ABSTRACT
The objective of the experiment is to study the protein profile of Sarcoptes
scabiei mites, based on molecule weight. Sarcoptes scabiei protein have an
antigenic effect, therefore it can be use as diagnostic substances for controlling
scabies diseases which is caused by Sarcoptes scabiei mites. This research method
was started by isolation of Sarcoptes scabiei mites from goat that infected by
scabies. By scraping of goat skin until blood spot appearance. Sarcoptes scabiei
isolates was analysed by SDS-PAGE 12% to detect of whole protein on sarcoptes
which is measuring in relative moleculer weight (kDa). Results of the experiment
showed the whole protein of Sarcoptes scabiei was identified of 12 bands of
protein, and range about 26.7 kDa to 208.4 kDa with detail as follow as: 208.4
kDa, 187.4 kDa, 128.9 kDa, 98.2 kDa, 79.9 kDa, 58.5 kDa, 49.9 kDa, 43.9 kDa,
40.6 kDa, 35.0 kDa, 28.2 kDa, and 26.7 kDa. Several bands of protein which
appeared bold are: 208.4 kDa, 58.5 kDa, 49.9 kDa and 40.6 kDa.
Metode Penelitian
Penelitian ini merupakan penelitian deskriptif laboratorik, yaitu suatu
penelitian yang dimaksudkan untuk menjawab pertanyaan tentang bagaimana
profil protein antigen tungau Sarcoptes scabiei var.caprae.

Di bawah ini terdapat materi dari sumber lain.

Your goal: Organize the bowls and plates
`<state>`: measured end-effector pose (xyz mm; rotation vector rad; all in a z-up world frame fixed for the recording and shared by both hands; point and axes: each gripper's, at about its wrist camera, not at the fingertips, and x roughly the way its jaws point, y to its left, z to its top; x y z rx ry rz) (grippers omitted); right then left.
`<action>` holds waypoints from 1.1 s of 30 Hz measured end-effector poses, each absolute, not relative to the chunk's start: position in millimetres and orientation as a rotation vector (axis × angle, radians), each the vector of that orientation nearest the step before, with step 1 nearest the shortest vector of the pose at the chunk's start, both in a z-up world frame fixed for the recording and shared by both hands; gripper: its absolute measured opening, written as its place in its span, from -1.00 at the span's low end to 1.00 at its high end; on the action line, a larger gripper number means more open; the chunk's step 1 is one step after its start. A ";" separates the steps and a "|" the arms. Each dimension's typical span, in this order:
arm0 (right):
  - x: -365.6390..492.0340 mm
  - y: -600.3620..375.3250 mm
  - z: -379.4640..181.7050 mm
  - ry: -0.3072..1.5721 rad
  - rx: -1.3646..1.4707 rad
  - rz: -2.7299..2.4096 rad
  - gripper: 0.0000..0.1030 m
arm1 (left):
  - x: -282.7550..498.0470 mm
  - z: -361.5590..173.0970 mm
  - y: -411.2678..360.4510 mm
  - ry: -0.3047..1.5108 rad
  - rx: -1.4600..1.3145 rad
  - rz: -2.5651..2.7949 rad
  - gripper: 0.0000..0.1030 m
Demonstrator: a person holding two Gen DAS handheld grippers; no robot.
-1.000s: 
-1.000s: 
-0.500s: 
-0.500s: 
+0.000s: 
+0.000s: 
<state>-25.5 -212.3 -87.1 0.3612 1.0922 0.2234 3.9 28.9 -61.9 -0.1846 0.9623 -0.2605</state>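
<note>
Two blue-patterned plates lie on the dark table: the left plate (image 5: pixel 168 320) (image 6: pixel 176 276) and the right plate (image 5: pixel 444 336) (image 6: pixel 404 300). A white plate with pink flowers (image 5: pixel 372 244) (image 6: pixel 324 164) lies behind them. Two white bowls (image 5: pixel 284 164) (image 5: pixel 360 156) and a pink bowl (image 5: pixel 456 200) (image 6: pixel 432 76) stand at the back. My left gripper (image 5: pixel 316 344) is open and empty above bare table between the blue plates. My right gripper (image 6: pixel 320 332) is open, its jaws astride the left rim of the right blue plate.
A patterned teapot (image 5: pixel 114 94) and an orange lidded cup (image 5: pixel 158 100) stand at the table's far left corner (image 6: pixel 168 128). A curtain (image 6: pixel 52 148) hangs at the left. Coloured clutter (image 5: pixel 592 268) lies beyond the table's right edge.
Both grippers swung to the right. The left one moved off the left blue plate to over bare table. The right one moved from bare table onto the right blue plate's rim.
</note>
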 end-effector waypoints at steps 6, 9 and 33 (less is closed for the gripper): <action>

Penelitian ini menggunakan bahan dasar tungau Sarcoptes scabiei
var.caprae dewasa. Bahan kimia yang digunakan pada penelitian berupa: PBS,
acrylamide, Tris HCl pH 8,8, SDS 10%, aquadest, TEMED, APS, buthanol, Tris
HCl pH 6,8, Laemmli buffer, electrophoresis buffer, methanol, acetic acid,
glutaraldehyde 10%, AgNO3, NaOH 0,36%, NH3, Formaldehyde, Zitronensaure.
Koleksi dan Isolasi tungau Sarcoptes scabiei dimulai dengan proses scraping pada
bagian keropeng scabies menggunakan pisau scalpel hingga terdapat bintik-bintik
darah, hal ini untuk mendapatkan tungau Sarcoptes scabiei yang berada di
terowongan lapisan tanduk, kemudian diletakkan pada petridish (Lastuti dkk.,
2006). Hasil scraping keropeng tersebut dimasukkan dalam tabung konikel
berukuran 10 ml dan dilarutkan dalam PBS 10% kemudian disentrifus dengan
kecepatan 2.000 rpm selama 10 menit untuk memisahkan debris dan tungau.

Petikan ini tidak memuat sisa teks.